Currently, pybts is not available through package managers and must be installed by cloning the repository:

pip install pybts
pip install pybts[rl] # add reinforcement learning support
# or
git clone https://github.com/wangtong2015/pybts.git
cd pybts
pip install -r requirements.txt
pip install .

Usage

  1. Define Behavior Nodes: Create custom behavior nodes by extending pybts.Node or other specific node types like Action, Condition, etc.
  2. Build the Behavior Tree: Use the pybts.builder.Builder to create trees from your nodes.
  3. Track and Log: Initialize a Board object with your tree to enable tracking and logging.
  4. Visualize and Manage: Start the BoardServer to view and interact with the behavior tree in a web interface.

Example

from pybts import Tree, board, builder
from pybts.node import Action
from py_trees import common
import time


# Define custom behavior node
class Person(Action):
  def __init__(self, name: str, age: int):
    super().__init__(name=name)
    self.age = age

  def update(self) -> common.Status:
    self.age += 1
    return common.Status.SUCCESS


# Build the behavior tree
builder = builder.Builder()
builder.register('Person', Person)
# or
builder.register_node(Person)  # will register tag 'Person' and 'person'(snake case)
root = builder.build_from_file('demos/demo_bt.xml')
tree = Tree(root=root, name='Person')

# Initialize board for tracking
bt_board = board.Board(tree=tree, log_dir='logs')

bt_board.clear()
for i in range(10000):
  tree.tick()
  bt_board.track(info={
    'test_info': i
  })  # track the tree status
  time.sleep(0.5)

Web Interface

Running the Board Server:

Use the following command to start the BoardServer with the specified log directory, enabling debug mode, and setting the host and port:

python -m pybts.board_server --dir=logs --debug --host=localhost --port=10000
  1. This command starts the pybts board server using the logs directory for storing and retrieving behavior tree logs. Debug mode is enabled, and the server is accessible at http://localhost:10000.
  2. Alternative Command: If you have a command line interface setup for pybts as a package, you can also start the server using a more direct command:
pybts --dir=logs --debug --host=localhost --port=10000
  1. This assumes that pybts is configured as a command-line tool that internally calls pybts.board_server.
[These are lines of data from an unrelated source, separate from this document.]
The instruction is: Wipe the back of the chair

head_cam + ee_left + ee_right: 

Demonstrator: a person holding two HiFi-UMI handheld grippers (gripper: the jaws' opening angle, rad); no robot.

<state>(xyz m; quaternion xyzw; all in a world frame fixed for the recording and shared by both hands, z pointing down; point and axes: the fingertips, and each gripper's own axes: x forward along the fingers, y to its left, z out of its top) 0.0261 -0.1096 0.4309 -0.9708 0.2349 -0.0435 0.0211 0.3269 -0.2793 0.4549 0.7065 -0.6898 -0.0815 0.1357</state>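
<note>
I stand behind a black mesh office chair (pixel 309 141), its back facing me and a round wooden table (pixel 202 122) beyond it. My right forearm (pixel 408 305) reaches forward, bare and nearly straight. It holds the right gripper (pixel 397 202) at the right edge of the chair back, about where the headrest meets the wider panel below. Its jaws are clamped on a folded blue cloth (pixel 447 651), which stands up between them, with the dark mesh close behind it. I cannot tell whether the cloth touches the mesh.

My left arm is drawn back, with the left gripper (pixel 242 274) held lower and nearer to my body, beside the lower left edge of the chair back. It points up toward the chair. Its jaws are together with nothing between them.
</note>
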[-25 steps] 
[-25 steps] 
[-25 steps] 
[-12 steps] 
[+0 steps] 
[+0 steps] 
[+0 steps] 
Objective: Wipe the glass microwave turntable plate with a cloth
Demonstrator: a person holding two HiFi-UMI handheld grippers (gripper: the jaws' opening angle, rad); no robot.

After running the appropriate command, you can open a web browser and navigate to http://localhost:10000 to view and interact with the behavior tree visualizations and management tools provided by pybts.

DEMO_Sequence  10-10 _ 100

image-20240401211609525

image-20240401211552611

Acknowledgements

This project, PYBTS (Python Behavior Tree), is developed based on the py_trees library, a powerful and flexible Python framework for building and managing behavior trees. We extend our heartfelt thanks to the py_trees project and its contributors for providing the foundational components and concepts upon which pybts is built.

For more information about py_trees and to access its source code, visit the official GitHub repository: py_trees on GitHub.

We appreciate the effort and expertise that has gone into py_trees, making it possible for us to develop advanced features in pybts and offer a comprehensive behavior tree solution in the Python ecosystem.

Development and Contributions

Contributions to pybts are welcome! You can contribute by submitting issues, providing updates to documentation, or submitting pull requests with new features or bug fixes.